I did a continuous line drawing of some objects on a window sill. Not sure if this was what was required, but used pencil, charcoal, conte pencils, ink pens.
Then I stood in my bedroom door and drew with charcoal, adding ink mainly with a stick or brush. The result is very loose, suiting the appearance of the room which looks as if a bomb has hit it (as my mother would say).
Later, I found a drawing by James Boswell (1949) Man in an Interior, which I copied in my sketchbook. It is a simple line drawing with a very small addition of red and terracotta watercolour wash. It is very effective in its simplicity.
The perspective is not accurate. The table top and shelves are too flat, and there is little depth, but I like this inaccuracy, as I feel it is echoed by the roughness of the seated man, half off the page, with his cigarette between his fingers.

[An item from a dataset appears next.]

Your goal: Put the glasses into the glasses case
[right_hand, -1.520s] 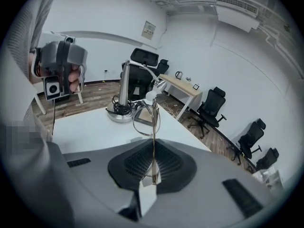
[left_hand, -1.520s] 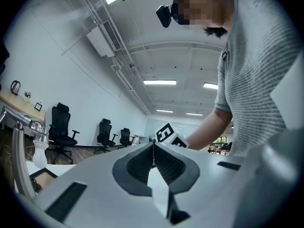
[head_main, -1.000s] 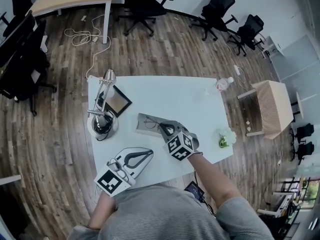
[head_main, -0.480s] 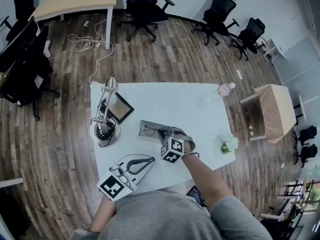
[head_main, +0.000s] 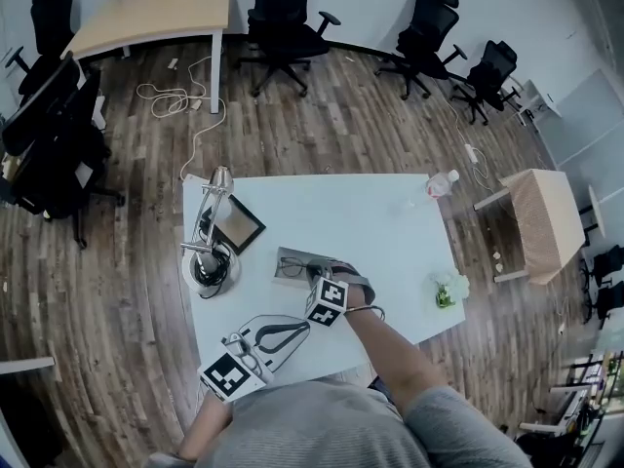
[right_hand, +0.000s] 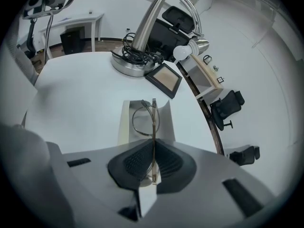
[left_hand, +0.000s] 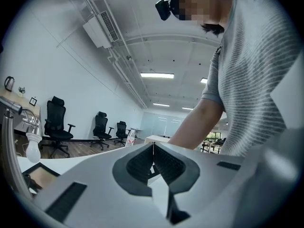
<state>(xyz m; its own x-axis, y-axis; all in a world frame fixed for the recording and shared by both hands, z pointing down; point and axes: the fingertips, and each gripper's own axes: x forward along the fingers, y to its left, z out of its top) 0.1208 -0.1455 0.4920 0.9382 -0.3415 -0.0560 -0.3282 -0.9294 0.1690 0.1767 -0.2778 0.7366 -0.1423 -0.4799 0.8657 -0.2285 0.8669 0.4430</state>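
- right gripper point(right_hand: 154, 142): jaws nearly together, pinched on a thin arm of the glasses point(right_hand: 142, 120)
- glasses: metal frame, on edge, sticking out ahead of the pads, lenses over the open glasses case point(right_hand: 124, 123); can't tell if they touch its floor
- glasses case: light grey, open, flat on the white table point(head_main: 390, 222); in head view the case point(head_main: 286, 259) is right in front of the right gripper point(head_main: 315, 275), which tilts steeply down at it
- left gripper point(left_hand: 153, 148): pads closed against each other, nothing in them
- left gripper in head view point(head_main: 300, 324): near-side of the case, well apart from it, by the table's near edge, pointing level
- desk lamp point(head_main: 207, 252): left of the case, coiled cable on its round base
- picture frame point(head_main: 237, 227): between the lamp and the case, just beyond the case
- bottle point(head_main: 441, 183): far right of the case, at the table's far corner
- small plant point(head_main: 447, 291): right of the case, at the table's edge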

Initially I misunderstood the whole build-up to this exercise. It was not until I looked at the blog of anothet student that I realised my mistakes.
To start with, I wasn’t clear whether this study was supposed to be in monochrome, so I opted to use hard pastels. The result is not much good even though it took me ages. The pastels haven’t covered the paper very well. I think the perspective in this drawing is improved, however.
Then, on reflection, after some time, I went back to the exercise, and made a monochrome drawing of the interior view from Exercise 2.
I think it gives a fair impression of depth and tone and I was helped by the lead-in exercises.
I have some paintings by my Great Uncle, Denbigh Hilton, who was a lovely, gentle Unitarian priest, and a couple by my paternal Grandfather, Colin Hilton who was an embittered man who was forced by circumstances to work for years as a clerk when he wanted to paint. In spite of this, he produced many paintings, pastels and watercolours, which are still hanging in the home I grew up in.
The sketching around the house was frustrating, and some was done in my father’s home where I grew up. I find perspective very difficult still. The results below are also in my sketchbook, along with others.
None of these drawings were “fast”. I am too inexperienced still to do much quickly. the last plate was the quickest and is the most careless. By this time I was fed up.
This took me a great deal of effort, making sketches some of which were woefully out of proportion and perspective.
I tried to draw someobjects on the table. but again made mistakes with the proportions
I tried various views and compositions.
I finally did a fine line drawing sitting on the floor, which was better, but took me a very long time.